Vous aviez déposé un recours visant à annuler l’élection d’Éléonore Caroit. Pourquoi ?
Il y a eu beaucoup (trop) de dysfonctionnements au cours de cette élection, qui justifiaient à mon sens une requête auprès du juge en charge de statuer sur les élections législatives : le Conseil constitutionnel.
Les principaux problèmes que nous avons soulevés sont :
- Double envoi de codes du vote électronique ;
- Non-réception des SMS contenant le mot de passe ;
- Non-réception des courriels sur Yahoo et AOL ;
- Panne générale du dernier jour sur la plateforme de vote, ayant affecté particulièrement les Français d’Amériques du fait du décalage horaire ;
- Le manque de bulletins de vote de l’ensemble des candidats dans 4 bureaux de vote.
J’ai présenté ce recours comme un acte de justice, pour défendre le droit de vote de nos concitoyens, ce droit fondamental qui est inscrit dans la Constitution.
Que pensez-vous de la décision du Conseil constitutionnel ? Êtes-vous satisfait de cette décision ?
Comment pourrais-je ne pas être satisfait ? Il est primordial (et en Amérique latine plus qu’ailleurs) que la France soit un exemple irréprochable en matière d’élections.
J’espère que cette décision historique sera le début d’une nouvelle étape pour les Français de l’étranger. Et que l’administration en tirera les leçons.
J’imagine un scénario idéal dans lequel tous les électeurs Français de l’étranger reçoivent à temps les professions de foi, puis les identifiants et codes du portail de vote électronique. Je pense qu’au XXIe siècle, avec les technologies dont nous disposons, cela devrait être la normalité et non pas une gageure insurmontable.
Cette décision est une merveilleuse nouvelle pour tous ceux qui croient en la démocratie, et une occasion d’être à la hauteur du moment le plus noble qui soit : le moment où l’électeur choisi son Représentant.
En quoi le vote électronique a-t-il été jugé défaillant ?

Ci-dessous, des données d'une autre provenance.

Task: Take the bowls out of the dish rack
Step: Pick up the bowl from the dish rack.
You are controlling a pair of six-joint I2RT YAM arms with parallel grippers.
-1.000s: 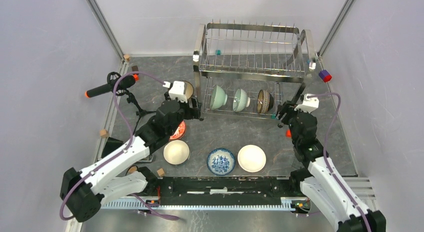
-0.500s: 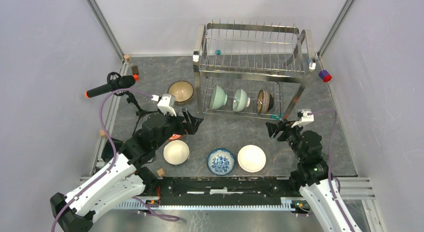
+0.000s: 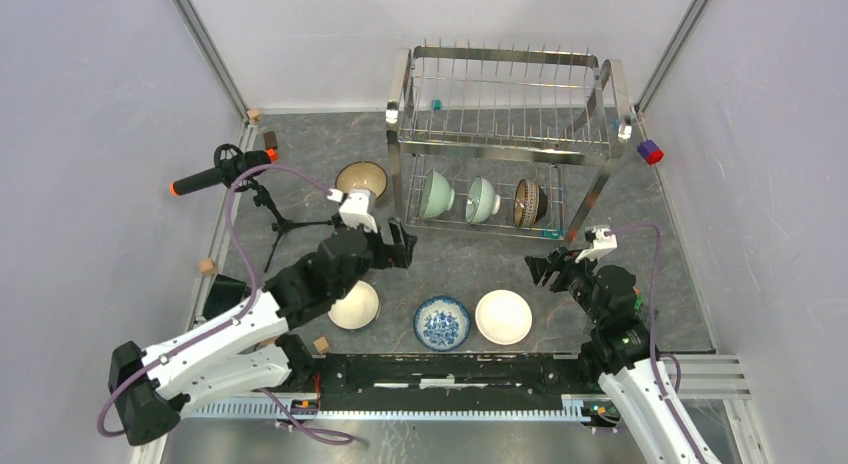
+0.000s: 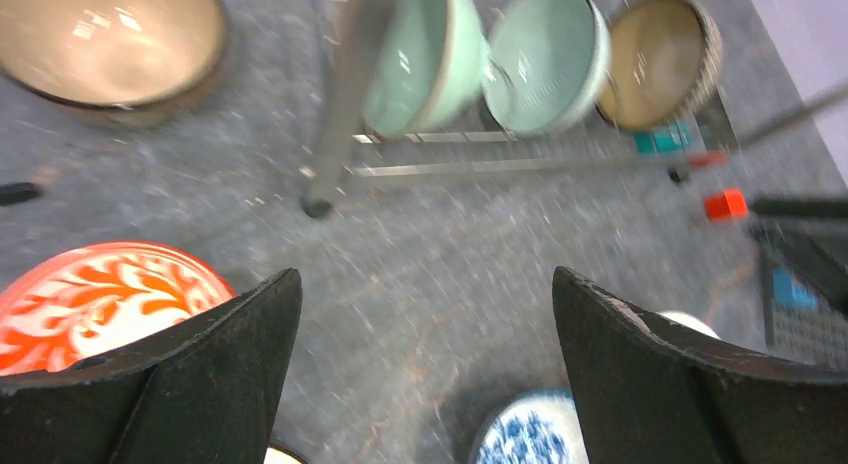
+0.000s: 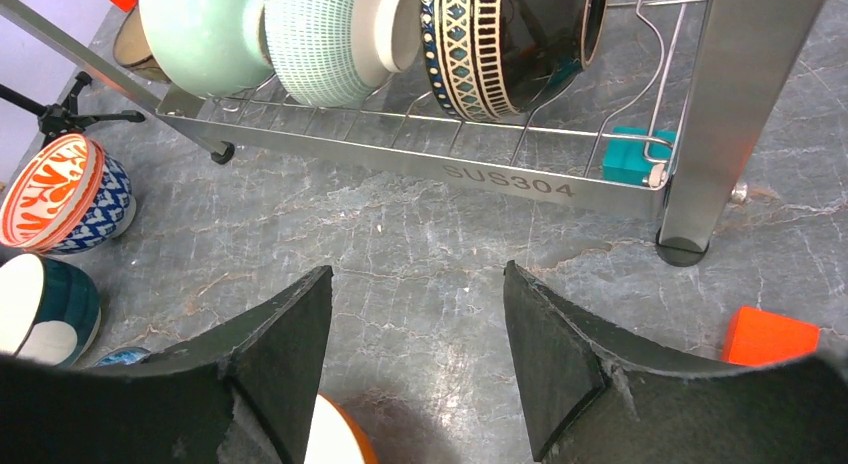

Sur tous les griefs soulevés devant le Conseil constitutionnel, celui-ci a estimé qu’un seul était suffisant pour annuler l’élection, sans même avoir besoin de se prononcer sur les autres : la non-réception des SMS en Argentine, où le taux de délivrabilité des mots de passe était de seulement 11%, soit le taux le plus faible au monde.
Une partie significative de la circonscription ayant été privée de l’utilisation de ce vote – les Français d’Argentine représentent plus de 10% des Français d’Amérique latine et des Caraïbes – le Conseil a estimé que l’élection n’était pas sincère.
Quelles sont selon vous les conséquences pour les Français de l’étranger ?
Pour l’instant, la première conséquence de cette décision est qu’ils n’ont plus de représentant à l’Assemblée Nationale.
Dans les trois mois, de nouvelles élections seront organisées. Ce qui peut sembler une contrainte pour certains est en réalité une chance de pouvoir exercer un droit fondamental de la démocratie, avec plus de sûreté, plus d’égalité, plus de garanties et surtout plus de transparence.
Avez-vous quelque chose à ajouter ?
Je salue cette décision historique du Conseil Constitutionnel et je tiens à remercier tous ceux qui m’ont apporté leur soutien au cours de ce recours, qui par bien des aspects était inédit et posait des questions fondamentales. En particulier, je remercie chaleureusement Sophie Briante Guillemont, Secrétaire générale de l’ASFE, pour son expertise en matière de contentieux constitutionnel électoral et son développement juridique des arguments sur les dysfonctionnements du vote électronique.